> _Problem_
For the material below, output exactly the span from the line with "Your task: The" to the line with "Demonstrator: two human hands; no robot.", including both, and nothing besides.
^^^^^^^^
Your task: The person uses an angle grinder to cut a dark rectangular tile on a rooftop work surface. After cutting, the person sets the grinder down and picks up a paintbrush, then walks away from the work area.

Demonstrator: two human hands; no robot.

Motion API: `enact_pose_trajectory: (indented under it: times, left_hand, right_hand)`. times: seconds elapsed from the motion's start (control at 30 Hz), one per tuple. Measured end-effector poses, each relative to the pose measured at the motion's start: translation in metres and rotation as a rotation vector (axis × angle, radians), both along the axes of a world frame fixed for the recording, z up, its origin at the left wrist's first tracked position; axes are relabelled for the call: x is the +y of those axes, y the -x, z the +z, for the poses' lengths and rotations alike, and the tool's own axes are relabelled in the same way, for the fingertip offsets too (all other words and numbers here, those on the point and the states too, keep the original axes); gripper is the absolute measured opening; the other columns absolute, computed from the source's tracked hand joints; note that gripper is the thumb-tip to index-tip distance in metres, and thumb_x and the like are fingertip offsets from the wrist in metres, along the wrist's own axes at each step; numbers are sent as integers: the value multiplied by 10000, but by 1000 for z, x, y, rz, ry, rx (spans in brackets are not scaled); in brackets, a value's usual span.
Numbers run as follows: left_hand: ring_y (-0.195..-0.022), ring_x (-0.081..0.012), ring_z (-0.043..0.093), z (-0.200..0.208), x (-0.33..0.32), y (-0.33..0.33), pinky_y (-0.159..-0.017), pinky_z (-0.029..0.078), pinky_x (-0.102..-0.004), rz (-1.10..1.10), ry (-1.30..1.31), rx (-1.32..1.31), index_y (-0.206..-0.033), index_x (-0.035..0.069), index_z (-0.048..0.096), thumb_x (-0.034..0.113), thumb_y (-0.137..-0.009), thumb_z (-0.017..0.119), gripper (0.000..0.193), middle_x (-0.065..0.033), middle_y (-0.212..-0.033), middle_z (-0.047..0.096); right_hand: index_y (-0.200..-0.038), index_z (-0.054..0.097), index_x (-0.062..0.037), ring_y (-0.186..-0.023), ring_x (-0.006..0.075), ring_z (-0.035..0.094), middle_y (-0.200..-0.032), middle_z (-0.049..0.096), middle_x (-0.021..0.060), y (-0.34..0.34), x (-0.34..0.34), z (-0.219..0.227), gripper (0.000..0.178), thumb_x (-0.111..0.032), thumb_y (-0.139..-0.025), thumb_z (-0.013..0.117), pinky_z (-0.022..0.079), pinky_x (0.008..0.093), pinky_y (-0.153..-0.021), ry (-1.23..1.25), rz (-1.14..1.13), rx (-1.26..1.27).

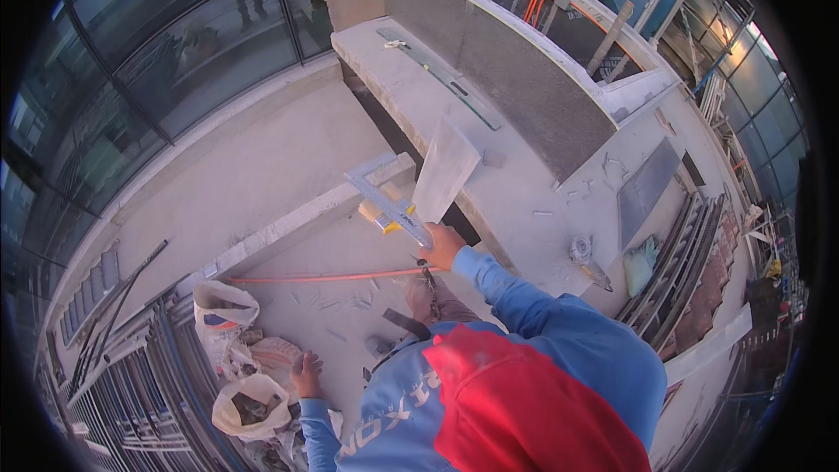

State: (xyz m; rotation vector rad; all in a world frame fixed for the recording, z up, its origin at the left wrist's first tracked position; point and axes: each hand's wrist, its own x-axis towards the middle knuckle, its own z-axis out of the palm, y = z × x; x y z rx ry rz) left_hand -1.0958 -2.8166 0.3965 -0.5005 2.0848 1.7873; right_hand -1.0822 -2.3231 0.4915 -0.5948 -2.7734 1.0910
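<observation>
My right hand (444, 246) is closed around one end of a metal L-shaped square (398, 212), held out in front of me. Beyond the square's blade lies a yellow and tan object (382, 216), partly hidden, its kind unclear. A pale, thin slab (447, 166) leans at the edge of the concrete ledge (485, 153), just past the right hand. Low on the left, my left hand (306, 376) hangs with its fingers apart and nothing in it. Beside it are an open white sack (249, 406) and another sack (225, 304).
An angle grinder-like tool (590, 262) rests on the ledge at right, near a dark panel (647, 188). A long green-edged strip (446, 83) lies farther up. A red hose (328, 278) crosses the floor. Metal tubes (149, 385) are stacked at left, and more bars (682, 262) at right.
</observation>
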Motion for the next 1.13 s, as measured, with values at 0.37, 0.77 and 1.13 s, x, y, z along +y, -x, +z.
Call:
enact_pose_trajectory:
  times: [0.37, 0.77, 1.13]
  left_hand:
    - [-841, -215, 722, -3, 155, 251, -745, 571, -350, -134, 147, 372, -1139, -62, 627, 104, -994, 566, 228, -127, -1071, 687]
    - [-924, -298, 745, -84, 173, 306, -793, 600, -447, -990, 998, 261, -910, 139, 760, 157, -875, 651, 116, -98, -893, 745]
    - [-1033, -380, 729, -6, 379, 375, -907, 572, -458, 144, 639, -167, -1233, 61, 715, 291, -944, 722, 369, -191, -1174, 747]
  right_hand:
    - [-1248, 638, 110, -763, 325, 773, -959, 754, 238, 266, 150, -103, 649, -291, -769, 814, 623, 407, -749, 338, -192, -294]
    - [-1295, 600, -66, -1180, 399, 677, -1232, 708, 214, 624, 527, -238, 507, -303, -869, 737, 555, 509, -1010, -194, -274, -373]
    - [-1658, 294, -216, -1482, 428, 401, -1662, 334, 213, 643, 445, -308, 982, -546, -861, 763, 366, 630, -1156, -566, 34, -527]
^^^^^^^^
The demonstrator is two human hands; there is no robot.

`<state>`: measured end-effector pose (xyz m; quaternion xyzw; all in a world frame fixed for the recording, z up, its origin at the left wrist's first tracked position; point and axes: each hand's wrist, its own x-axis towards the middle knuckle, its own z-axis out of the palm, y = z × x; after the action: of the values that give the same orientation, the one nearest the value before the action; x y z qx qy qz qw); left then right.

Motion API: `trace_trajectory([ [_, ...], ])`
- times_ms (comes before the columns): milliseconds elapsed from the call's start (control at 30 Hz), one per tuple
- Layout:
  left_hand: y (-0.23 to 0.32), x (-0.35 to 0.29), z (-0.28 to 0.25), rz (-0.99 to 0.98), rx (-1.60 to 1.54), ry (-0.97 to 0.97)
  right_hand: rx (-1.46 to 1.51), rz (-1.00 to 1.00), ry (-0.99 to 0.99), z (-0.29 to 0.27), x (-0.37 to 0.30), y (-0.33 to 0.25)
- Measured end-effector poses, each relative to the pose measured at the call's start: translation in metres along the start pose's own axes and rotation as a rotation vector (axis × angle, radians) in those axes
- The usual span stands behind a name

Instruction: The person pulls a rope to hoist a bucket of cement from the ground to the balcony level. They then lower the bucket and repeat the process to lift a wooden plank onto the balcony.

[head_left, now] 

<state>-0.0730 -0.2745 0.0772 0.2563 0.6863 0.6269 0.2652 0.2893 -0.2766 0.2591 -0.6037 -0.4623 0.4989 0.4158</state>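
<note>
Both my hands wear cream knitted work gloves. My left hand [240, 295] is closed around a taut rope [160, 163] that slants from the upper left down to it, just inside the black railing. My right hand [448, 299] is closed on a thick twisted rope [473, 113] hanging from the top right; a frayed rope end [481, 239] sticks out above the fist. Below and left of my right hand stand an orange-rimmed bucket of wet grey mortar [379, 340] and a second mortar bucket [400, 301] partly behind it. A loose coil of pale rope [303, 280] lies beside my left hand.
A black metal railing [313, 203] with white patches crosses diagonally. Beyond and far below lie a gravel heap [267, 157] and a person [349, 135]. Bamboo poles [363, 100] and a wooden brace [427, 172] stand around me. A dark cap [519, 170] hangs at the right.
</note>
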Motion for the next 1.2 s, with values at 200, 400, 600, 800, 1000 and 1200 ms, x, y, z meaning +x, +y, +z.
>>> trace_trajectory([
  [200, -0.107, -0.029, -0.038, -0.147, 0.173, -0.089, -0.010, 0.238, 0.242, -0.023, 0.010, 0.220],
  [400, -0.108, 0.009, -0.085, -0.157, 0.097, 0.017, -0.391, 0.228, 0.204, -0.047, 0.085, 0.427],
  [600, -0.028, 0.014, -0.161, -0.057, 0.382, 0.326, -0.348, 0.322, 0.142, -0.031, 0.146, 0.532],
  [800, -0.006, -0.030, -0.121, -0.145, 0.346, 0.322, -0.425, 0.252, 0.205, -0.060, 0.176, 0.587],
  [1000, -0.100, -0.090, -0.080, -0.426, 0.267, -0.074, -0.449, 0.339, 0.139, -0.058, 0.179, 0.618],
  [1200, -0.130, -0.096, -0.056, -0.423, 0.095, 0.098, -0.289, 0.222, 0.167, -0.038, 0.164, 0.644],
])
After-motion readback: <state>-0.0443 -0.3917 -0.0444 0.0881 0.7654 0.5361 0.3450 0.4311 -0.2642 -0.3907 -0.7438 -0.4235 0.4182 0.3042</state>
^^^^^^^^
> _Exercise answer_
Your task: The person uses an angle grinder to cut a dark rectangular tile on a rooftop work surface. After cutting, the person sets the grinder down and picks up a paintbrush, then walks away from the work area.

Demonstrator: two human hands; no robot.

The exercise calls for nothing further.